FAIR Club Stealing Consequences - Community Service
There are many reasons our kids lie and steal (see this post). I prefer not to have "standard" consequences for the kids behaviors out of concern that they might decide that the crime is worth doing the time, so I try to come up with logical consequences for each incident. That being said, in addition to other consequences, we do have one standard consequence for stealing or breaking someone else's things - they have to pay back double the value of the item.
Example 1: Bear took $11 out of Ponito's wallet (which he then hid, but Ponito did get it back).
1. He will be required to do his brother's chores for 2 weeks (pays $10 if done well).
2. He will be required to give Ponito the remaining $12 from Bear’s saved allowance.
3. He will go back to carrying a see-thru backpack or no back pack at all.
4. He will not be allowed to carry a wallet.
5. He will continue to spend the night at Grandma's on Saturday night (something he's told me he doesn't like doing), but they will be more closely supervising him.
6. He will not be allowed to go to his own Sunday school. Instead he will have to go to church and adult Sunday school with Poppy.
7. His room will be searched regularly again (although I probably will not tell him this)
8. He will lose the "benefit of the doubt" if things are stolen or missing (I will not be telling Kitty this as I worry she will take advantage)
9. He is already not allowed to go places with his friends unless Hubby or I can be present, but he will be reminded that this definitely does not increase our trust
10. He will be in the FAIR Club until all money is paid back to Ponito.
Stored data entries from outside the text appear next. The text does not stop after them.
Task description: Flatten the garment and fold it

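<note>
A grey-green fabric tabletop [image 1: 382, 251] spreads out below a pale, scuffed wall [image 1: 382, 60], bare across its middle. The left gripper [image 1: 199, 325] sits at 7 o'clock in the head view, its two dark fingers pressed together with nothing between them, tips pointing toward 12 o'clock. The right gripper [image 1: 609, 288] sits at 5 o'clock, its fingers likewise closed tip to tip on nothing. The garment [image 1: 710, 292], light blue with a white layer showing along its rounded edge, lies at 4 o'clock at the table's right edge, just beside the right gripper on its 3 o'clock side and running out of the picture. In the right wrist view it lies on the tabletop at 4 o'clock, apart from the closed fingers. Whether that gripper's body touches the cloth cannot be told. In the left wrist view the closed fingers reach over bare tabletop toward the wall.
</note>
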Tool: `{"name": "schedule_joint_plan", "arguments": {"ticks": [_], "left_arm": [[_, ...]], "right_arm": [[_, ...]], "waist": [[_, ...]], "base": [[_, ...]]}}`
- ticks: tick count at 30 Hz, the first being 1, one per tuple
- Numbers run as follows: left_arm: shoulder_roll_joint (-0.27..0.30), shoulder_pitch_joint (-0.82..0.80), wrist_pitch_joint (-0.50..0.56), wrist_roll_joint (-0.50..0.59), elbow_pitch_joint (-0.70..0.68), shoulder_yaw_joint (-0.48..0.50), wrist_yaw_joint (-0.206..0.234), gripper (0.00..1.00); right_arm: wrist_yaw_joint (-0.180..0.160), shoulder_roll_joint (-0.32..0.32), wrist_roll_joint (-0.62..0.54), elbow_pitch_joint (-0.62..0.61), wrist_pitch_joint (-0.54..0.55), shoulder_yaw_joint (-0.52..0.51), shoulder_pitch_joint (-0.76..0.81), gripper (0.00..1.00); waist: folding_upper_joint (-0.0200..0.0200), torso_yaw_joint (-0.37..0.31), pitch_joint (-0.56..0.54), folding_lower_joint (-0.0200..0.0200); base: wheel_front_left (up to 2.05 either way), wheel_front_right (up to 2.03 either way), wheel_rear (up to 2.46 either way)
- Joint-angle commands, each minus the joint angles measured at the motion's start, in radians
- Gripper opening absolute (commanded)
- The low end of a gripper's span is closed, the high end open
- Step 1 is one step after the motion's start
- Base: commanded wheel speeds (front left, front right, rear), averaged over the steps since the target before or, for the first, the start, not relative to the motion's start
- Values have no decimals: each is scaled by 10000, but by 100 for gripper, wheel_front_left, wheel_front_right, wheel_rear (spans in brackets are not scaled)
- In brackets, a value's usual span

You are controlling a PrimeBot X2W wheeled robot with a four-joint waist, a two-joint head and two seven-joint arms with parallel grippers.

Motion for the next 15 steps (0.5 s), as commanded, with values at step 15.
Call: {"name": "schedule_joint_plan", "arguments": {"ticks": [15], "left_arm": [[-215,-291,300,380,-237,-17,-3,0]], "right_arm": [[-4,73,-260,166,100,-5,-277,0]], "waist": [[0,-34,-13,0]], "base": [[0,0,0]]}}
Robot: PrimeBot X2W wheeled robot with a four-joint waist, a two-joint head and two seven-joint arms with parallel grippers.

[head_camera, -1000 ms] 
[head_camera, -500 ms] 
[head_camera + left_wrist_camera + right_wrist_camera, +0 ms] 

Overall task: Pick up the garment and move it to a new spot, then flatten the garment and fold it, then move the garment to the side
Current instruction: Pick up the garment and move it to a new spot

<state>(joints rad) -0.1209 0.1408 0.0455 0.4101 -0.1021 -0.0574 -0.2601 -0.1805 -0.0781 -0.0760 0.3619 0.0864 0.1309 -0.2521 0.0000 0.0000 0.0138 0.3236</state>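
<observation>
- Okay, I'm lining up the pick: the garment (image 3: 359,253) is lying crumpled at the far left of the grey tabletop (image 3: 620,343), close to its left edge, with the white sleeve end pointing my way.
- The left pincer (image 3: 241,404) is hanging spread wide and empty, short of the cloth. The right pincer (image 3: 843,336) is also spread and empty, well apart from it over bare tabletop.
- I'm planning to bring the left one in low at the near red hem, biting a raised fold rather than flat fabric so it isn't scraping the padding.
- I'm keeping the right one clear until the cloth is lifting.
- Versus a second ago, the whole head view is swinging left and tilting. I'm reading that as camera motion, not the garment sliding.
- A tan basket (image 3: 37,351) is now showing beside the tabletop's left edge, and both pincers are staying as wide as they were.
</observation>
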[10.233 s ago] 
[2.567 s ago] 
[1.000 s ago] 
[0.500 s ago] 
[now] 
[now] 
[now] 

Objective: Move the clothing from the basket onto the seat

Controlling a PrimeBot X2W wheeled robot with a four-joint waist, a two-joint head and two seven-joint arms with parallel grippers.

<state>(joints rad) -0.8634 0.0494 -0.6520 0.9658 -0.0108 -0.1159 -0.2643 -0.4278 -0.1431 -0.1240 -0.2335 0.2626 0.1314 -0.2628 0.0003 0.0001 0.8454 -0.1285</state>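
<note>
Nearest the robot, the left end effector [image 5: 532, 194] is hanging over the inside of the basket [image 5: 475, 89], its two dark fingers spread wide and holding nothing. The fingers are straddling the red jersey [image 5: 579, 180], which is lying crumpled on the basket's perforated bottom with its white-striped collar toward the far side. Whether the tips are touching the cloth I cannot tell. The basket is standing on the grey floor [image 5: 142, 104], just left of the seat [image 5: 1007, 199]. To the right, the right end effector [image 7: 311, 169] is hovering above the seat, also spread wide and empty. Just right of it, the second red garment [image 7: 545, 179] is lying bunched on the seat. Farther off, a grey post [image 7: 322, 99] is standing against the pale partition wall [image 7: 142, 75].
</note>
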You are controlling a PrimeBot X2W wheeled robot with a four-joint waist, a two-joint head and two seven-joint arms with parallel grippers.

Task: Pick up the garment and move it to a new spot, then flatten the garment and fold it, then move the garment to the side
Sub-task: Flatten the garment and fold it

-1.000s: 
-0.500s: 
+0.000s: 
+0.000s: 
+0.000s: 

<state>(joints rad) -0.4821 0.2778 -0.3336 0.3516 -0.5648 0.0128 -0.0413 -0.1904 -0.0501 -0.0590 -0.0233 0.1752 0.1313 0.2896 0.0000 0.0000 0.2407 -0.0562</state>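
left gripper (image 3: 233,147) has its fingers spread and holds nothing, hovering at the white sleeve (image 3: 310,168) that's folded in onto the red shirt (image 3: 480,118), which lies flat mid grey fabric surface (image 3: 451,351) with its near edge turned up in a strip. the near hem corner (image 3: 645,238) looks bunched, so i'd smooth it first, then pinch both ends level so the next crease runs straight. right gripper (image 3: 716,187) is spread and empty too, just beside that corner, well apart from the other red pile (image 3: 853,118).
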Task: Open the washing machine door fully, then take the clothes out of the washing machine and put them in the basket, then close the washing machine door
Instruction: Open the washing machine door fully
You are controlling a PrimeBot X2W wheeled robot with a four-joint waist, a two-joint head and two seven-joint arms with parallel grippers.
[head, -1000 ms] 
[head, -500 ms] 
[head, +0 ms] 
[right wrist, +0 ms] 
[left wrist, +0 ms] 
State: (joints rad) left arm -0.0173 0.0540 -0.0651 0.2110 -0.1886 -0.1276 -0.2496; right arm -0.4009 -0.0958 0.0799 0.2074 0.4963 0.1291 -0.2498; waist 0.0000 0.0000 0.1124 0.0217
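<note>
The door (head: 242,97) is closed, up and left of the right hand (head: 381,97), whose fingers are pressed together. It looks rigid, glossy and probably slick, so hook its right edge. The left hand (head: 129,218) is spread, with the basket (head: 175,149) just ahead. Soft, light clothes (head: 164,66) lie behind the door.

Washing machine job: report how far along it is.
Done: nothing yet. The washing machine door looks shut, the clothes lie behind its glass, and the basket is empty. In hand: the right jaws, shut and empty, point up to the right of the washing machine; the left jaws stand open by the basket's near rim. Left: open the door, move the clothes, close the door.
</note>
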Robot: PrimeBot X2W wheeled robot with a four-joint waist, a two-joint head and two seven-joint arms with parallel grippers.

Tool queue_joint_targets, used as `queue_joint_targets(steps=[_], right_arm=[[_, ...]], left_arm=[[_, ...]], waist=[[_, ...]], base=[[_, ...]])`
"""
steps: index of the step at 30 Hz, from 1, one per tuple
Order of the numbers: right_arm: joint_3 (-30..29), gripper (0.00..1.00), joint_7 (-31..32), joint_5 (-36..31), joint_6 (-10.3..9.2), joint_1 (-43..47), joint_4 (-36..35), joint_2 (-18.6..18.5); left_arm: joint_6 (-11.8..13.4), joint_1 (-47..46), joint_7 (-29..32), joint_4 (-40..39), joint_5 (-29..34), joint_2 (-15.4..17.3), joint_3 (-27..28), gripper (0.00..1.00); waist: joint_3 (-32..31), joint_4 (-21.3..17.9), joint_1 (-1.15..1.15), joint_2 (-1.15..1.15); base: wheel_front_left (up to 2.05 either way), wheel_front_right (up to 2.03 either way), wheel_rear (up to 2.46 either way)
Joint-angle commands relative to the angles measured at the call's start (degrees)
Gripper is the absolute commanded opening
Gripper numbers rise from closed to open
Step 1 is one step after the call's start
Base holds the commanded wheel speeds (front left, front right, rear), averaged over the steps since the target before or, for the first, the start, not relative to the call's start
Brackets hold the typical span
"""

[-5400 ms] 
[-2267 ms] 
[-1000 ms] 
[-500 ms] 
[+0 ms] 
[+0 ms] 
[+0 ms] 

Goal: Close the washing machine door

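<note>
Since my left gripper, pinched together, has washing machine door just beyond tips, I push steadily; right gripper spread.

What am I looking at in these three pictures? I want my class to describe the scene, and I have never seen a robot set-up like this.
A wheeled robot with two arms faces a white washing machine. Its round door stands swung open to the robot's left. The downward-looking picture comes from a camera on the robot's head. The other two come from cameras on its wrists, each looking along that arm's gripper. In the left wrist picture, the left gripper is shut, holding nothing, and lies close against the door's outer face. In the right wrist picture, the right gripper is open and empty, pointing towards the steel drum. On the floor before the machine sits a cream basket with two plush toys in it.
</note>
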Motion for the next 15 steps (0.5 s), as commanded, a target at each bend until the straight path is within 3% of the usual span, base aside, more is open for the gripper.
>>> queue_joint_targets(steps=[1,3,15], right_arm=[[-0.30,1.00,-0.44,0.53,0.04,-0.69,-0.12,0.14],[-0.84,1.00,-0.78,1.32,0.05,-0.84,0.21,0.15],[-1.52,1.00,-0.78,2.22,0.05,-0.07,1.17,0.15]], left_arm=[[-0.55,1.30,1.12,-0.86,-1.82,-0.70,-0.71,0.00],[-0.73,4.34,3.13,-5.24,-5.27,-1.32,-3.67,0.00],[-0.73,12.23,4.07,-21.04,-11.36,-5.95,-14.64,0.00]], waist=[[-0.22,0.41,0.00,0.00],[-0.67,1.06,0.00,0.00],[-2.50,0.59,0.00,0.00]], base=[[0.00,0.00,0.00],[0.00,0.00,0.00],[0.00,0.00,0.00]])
11. If anything more comes to light at the school, or if there are future issues then he will no longer be allowed to ride home from the public high school on the regular bus, and could potentially lose his ability to attend the public high school (currently spends half his time at his special school)
12. This will definitely delay his being able to eat lunch at the public high school indefinitely, because there is a lot less supervision. He'll have to continue to eat lunch at his special school.
When the amount owed is substantial, and allowance, selling personal items (if the child decides to sell something we only pay "garage sale prices."), savings, and extra chores around the house are not enough, one option is community service. This involves the child working for family and friends (who do not actually pay for the work).
This consequence isn’t really about the money. It is more about learning a lesson and restitution. We credited our son $3/hr for manual labor. Technically $3/hr is not a fair wage, but Bear has worked for less when he was doing lawn work (a price he negotiated himself). Mostly this is because he does not do jobs well, usually damages the tools, and rarely finishes or cleans up after himself (although he doesn't get credit until the job is done). The price per hour is based on the quality of work. If it were about money then he would get a job, get paid, and have to turn it over. The problem is that in our neighborhood some of our neighbors will pay $100 for just a few hours of work… whether it’s done well or not.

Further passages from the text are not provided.